■ EXERCISE ■
Would you please copy each line of the data in which the string "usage" occurs?

....................

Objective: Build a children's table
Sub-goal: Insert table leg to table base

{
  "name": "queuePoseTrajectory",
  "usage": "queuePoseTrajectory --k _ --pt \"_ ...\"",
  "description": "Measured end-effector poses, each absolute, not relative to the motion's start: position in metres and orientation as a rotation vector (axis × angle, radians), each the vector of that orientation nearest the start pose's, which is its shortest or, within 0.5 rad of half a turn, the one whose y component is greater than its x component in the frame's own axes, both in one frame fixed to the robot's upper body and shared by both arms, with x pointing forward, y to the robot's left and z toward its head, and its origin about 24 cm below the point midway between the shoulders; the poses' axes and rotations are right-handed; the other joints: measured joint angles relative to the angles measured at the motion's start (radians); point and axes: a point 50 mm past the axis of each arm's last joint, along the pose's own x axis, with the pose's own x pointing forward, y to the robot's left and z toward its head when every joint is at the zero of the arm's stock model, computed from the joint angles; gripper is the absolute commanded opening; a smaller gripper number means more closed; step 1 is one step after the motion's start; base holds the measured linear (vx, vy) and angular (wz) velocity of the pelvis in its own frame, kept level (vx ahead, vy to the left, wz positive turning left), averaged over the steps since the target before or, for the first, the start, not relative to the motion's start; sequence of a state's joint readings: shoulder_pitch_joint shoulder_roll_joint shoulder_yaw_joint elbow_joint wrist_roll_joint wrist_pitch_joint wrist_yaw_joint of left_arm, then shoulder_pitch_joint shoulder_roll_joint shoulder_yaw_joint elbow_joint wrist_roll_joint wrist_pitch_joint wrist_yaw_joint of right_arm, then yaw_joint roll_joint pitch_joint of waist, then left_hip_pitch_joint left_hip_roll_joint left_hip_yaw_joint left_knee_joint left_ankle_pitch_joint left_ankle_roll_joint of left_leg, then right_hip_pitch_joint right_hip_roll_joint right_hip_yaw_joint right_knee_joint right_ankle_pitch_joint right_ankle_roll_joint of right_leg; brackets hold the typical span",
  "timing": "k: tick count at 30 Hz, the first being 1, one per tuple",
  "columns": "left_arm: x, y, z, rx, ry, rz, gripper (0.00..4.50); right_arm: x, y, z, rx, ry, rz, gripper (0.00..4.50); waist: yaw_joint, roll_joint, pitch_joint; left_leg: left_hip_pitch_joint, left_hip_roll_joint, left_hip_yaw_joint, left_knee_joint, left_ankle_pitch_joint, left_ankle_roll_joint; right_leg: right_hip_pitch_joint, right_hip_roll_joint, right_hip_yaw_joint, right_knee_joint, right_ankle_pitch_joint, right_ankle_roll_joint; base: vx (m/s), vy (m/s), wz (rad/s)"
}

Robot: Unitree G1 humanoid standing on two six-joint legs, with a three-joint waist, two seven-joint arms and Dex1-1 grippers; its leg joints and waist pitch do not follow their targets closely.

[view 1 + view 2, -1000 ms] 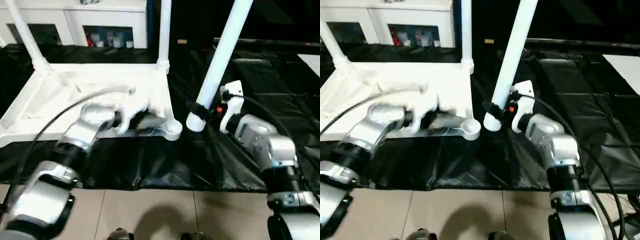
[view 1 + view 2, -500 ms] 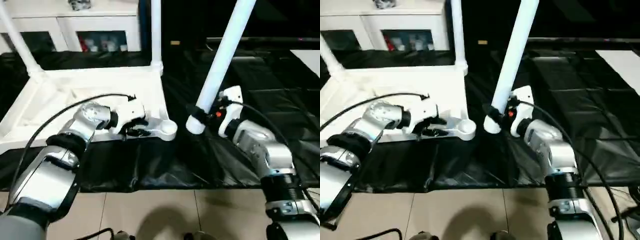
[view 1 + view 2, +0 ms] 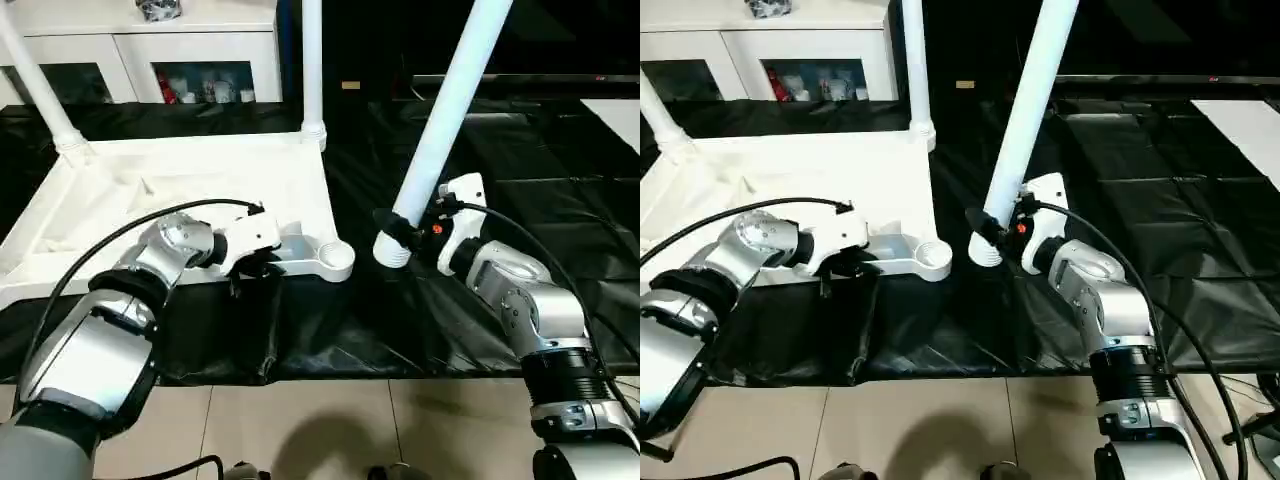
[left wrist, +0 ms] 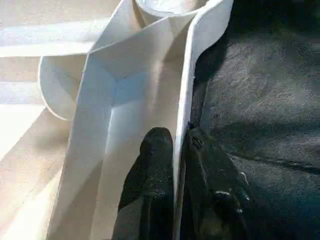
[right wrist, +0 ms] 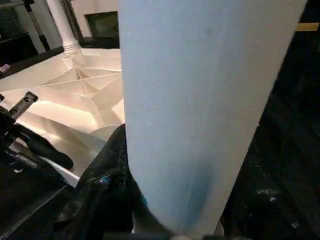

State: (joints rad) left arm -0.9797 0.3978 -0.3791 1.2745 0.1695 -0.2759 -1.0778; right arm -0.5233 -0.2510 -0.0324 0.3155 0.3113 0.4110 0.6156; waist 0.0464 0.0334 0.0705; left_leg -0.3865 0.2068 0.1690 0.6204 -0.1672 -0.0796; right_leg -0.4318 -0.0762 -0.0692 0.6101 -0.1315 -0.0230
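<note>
Right now your tabletop (image 3: 190, 185) lies upside down on the black sheet (image 3: 520, 150) that covers the counter, rim up, with its near right corner socket (image 3: 336, 259) open and unfilled. Two legs already stand in the far sockets of the tabletop: one upright at the far right corner (image 3: 312, 60), one leaning at the far left corner (image 3: 40, 85).

Your left gripper (image 3: 258, 268) sits at the tabletop's near rim, just left of that open socket. In the left wrist view its jaws pinch the thin rim wall, one finger (image 4: 156, 165) inside the tabletop and the other on the outer side over the black sheet.

Your right gripper (image 3: 398, 230) holds a third leg (image 3: 450, 105) near its lower end, jaws closed around the tube. That leg tilts up and away from the tabletop, and its lower end hangs just right of the open corner socket, close beside it but not in it.

White cabinets (image 3: 150, 50) stand beyond the tabletop's far edge.
</note>
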Motion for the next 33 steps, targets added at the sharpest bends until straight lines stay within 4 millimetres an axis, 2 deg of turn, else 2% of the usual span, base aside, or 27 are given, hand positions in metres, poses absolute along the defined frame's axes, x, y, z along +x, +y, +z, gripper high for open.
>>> queuePoseTrajectory --k 5,8,15,23,33 --pt "0.359 0.155 0.074 0.513 0.550 -1.318 0.02 0.335 -0.152 0.096 0.100 0.188 0.713 1.89 0.006 0.000 0.000 -0.001 0.000 0.001 0.000 -0.002 0.002 0.000 0.000 0.000 -0.001 0.000 0.000 0.000 0.000 0.00" --pt "0.357 0.150 0.072 0.471 0.587 -1.351 0.00 0.334 -0.150 0.096 0.086 0.195 0.752 1.89 0.009 0.000 0.000 0.000 0.000 0.001 0.000 -0.001 0.002 0.000 0.000 0.000 0.000 0.000 -0.001 0.000 0.000 0.00" --pt "0.357 0.137 0.067 0.484 0.541 -1.331 0.00 0.333 -0.144 0.100 0.066 0.182 0.784 1.89 0.016 0.000 0.000 0.003 0.000 0.001 0.000 -0.001 0.002 0.005 -0.001 0.000 -0.001 0.000 -0.001 0.000 0.000 0.00" --pt "0.354 0.129 0.058 0.441 0.477 -1.293 0.00 0.332 -0.142 0.098 0.059 0.179 0.785 1.89 0.013 0.000 0.000 0.012 0.000 0.000 0.001 -0.001 0.002 0.016 -0.001 -0.001 -0.004 -0.003 0.005 0.000 0.000 0.00" --pt "0.348 0.126 0.053 0.413 0.433 -1.302 0.00 0.329 -0.133 0.079 0.024 0.224 0.797 1.89 0.010 0.001 -0.001 0.013 0.000 0.000 0.000 -0.002 0.002 0.017 -0.001 -0.001 -0.005 -0.004 0.005 0.000 0.000 0.00"
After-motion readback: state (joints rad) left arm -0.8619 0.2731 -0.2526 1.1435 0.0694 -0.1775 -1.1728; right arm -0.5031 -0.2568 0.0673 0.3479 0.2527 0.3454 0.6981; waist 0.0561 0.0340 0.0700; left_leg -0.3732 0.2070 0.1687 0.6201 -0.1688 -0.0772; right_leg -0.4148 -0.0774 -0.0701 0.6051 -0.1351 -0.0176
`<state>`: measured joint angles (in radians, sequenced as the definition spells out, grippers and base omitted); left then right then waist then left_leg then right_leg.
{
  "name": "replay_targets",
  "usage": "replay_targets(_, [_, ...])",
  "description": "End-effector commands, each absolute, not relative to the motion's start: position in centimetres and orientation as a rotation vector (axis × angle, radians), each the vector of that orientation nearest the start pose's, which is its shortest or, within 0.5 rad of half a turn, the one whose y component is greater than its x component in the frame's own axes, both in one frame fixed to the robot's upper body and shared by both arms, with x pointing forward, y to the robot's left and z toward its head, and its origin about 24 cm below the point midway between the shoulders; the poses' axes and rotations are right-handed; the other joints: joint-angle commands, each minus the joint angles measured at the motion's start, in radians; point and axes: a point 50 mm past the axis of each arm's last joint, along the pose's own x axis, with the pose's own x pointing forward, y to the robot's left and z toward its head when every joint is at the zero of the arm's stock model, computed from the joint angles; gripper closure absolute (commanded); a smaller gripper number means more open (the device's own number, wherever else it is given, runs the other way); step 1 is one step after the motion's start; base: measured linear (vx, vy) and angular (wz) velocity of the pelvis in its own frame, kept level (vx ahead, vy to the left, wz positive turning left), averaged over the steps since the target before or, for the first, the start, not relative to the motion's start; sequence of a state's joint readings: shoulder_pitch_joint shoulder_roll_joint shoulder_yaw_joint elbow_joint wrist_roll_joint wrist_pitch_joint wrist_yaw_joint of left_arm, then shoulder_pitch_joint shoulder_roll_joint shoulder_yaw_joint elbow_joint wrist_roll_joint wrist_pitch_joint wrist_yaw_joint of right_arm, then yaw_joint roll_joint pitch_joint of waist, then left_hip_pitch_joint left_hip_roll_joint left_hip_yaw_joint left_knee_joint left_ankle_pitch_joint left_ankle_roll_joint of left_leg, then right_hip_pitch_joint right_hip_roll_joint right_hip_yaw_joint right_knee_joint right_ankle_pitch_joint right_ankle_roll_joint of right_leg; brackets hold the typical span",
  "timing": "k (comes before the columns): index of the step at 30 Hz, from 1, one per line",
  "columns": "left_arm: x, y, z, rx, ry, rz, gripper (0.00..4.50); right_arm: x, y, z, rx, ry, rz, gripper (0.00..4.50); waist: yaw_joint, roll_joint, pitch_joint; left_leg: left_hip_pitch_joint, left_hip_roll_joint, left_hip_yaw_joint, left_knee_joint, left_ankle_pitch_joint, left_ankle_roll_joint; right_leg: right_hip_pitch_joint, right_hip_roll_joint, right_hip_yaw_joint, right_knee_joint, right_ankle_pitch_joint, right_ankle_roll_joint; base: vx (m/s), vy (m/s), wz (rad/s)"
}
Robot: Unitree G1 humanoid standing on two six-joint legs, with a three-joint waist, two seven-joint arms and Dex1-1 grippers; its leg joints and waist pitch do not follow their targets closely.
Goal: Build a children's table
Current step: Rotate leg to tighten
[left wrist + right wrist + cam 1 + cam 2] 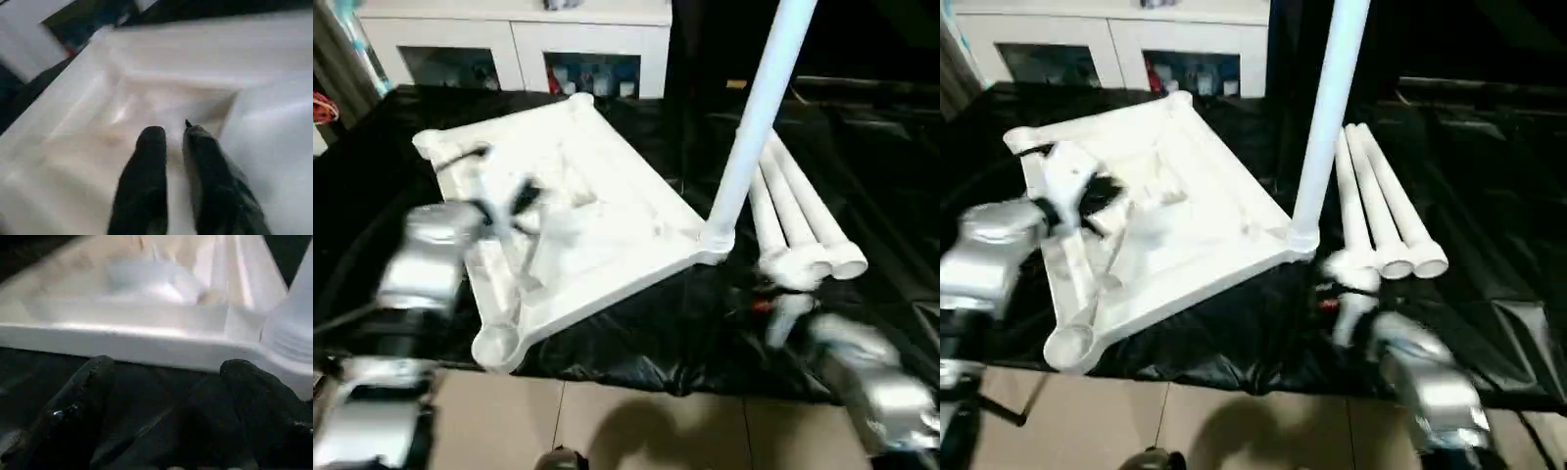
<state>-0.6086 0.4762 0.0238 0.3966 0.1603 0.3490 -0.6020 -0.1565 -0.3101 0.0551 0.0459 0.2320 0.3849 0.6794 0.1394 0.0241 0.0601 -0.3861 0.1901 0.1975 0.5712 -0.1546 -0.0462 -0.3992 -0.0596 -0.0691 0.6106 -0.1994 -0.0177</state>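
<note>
The children's table top (597, 211) lies upside down on the black sheet, ribbed side up. One white leg (756, 117) stands upright in its near right corner socket (715, 245). Three more legs (798, 220) lie side by side just right of it. My left gripper (171, 131) hovers over the underside near the left end, its black fingers (149, 147) almost together with nothing between them. My right gripper (166, 369) is low over the sheet just in front of the socket that holds the leg. It is open, its fingers (90, 387) wide apart and empty.
A white cabinet (514, 44) with glass doors stands behind the big table. The black sheet (685, 338) hangs over the near edge, with tiled floor (607, 421) below. The top's near left corner socket (499, 345) lies close to that edge.
</note>
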Motion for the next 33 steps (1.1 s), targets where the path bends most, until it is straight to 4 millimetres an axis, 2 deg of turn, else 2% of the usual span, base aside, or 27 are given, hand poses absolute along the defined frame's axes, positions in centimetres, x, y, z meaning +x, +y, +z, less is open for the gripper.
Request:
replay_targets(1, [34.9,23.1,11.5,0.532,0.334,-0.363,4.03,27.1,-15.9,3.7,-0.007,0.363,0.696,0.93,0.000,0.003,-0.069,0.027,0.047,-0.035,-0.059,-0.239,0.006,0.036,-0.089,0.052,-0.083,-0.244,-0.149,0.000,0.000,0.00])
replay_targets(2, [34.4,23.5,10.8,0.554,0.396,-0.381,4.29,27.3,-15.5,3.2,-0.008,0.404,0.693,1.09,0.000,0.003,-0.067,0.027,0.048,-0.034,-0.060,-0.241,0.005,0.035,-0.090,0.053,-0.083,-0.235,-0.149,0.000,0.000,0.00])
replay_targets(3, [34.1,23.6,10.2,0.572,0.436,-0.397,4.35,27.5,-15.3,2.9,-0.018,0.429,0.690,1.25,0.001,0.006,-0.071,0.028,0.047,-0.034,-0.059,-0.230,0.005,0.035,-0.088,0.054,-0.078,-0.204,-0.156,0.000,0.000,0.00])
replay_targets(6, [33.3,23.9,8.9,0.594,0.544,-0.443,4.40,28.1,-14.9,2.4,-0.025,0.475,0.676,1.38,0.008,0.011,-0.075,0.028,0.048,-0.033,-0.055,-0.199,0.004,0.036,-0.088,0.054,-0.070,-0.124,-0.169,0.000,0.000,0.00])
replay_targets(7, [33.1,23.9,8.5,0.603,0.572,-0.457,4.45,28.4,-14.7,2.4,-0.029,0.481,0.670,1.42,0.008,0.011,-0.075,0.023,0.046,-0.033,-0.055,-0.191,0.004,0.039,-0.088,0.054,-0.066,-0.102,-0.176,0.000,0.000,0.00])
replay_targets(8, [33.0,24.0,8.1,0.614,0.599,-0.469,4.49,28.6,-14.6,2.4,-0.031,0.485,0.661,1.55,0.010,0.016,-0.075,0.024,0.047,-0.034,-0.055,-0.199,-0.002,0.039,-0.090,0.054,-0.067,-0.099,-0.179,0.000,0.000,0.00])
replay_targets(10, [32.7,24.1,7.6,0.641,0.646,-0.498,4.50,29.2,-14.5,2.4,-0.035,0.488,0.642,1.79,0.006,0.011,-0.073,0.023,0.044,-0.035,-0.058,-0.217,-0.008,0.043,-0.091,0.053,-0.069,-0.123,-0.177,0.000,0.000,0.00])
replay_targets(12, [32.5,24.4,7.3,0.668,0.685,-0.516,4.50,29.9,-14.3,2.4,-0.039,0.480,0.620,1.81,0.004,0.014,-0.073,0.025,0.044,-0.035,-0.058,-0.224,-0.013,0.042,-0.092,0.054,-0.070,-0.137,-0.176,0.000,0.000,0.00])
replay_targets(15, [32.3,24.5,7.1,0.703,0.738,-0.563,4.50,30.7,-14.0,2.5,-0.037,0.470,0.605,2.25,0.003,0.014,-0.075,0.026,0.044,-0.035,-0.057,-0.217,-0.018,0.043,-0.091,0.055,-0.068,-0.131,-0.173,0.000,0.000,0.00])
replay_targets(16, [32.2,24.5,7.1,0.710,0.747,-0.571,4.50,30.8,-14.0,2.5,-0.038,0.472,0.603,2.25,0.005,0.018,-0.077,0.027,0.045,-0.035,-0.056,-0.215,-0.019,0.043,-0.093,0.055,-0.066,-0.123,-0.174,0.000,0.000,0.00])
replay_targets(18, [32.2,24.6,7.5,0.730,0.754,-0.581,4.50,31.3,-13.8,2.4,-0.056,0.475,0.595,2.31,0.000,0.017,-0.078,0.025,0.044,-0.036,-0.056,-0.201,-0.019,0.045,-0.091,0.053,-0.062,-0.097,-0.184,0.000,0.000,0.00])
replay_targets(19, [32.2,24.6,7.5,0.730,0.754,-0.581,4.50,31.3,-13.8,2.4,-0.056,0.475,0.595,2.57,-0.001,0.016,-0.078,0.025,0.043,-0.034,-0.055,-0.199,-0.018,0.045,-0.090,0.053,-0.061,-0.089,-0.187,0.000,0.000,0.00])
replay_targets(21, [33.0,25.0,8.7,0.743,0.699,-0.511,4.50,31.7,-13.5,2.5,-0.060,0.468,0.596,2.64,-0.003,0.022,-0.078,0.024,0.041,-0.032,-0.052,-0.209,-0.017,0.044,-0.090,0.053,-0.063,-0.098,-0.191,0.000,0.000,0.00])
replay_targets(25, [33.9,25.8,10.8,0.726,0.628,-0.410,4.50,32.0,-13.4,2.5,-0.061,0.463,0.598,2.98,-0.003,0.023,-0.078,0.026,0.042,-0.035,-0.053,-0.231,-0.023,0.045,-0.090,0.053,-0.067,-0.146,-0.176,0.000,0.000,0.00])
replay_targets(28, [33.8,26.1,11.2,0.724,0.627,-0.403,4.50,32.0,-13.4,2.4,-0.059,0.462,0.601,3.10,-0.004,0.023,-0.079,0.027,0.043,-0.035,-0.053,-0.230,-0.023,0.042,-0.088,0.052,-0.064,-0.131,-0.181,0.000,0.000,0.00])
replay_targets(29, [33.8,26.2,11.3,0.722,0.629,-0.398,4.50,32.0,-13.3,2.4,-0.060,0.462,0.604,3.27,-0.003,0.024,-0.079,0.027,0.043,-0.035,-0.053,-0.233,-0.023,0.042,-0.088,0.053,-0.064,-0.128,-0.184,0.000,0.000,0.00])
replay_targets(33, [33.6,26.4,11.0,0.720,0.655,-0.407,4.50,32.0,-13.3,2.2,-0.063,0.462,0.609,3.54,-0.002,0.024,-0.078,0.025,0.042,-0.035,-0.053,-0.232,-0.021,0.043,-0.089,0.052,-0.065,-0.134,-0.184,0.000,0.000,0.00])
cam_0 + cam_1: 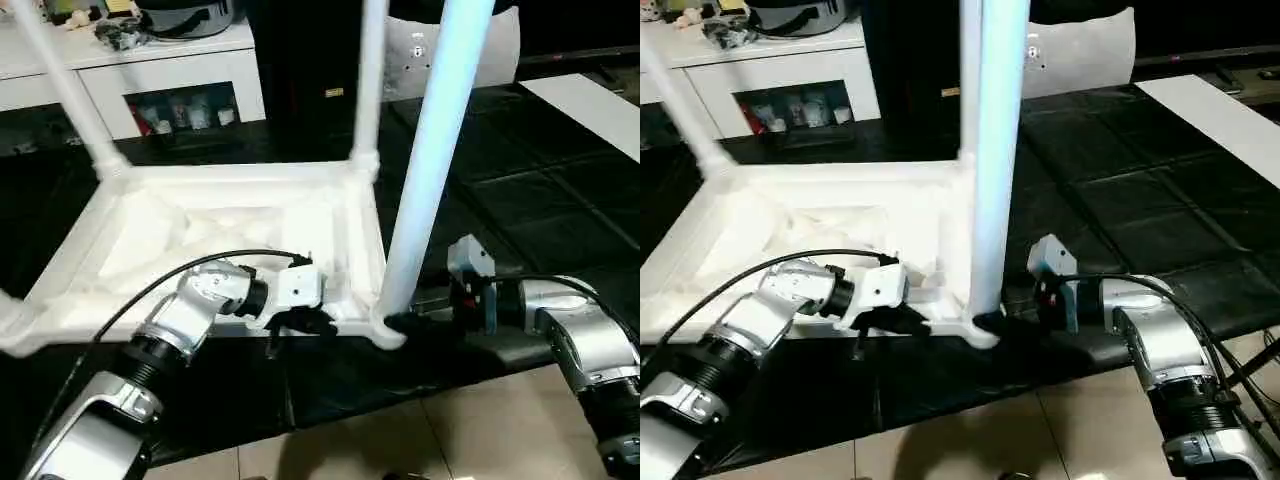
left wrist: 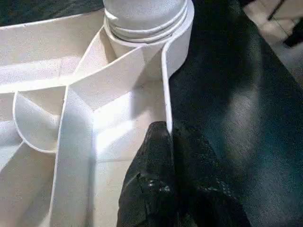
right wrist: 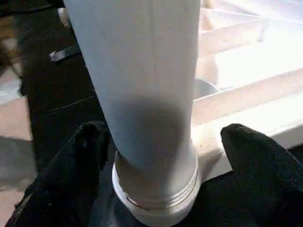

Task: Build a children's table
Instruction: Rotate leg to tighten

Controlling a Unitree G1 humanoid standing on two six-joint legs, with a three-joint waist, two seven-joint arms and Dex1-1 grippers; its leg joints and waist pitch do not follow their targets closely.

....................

■ REPLY TO THE EXERCISE ■
  "usage": "queuePoseTrajectory --k _ --pt \"_ ...\"",
  "usage": "replay_targets(_, [_, ...])",

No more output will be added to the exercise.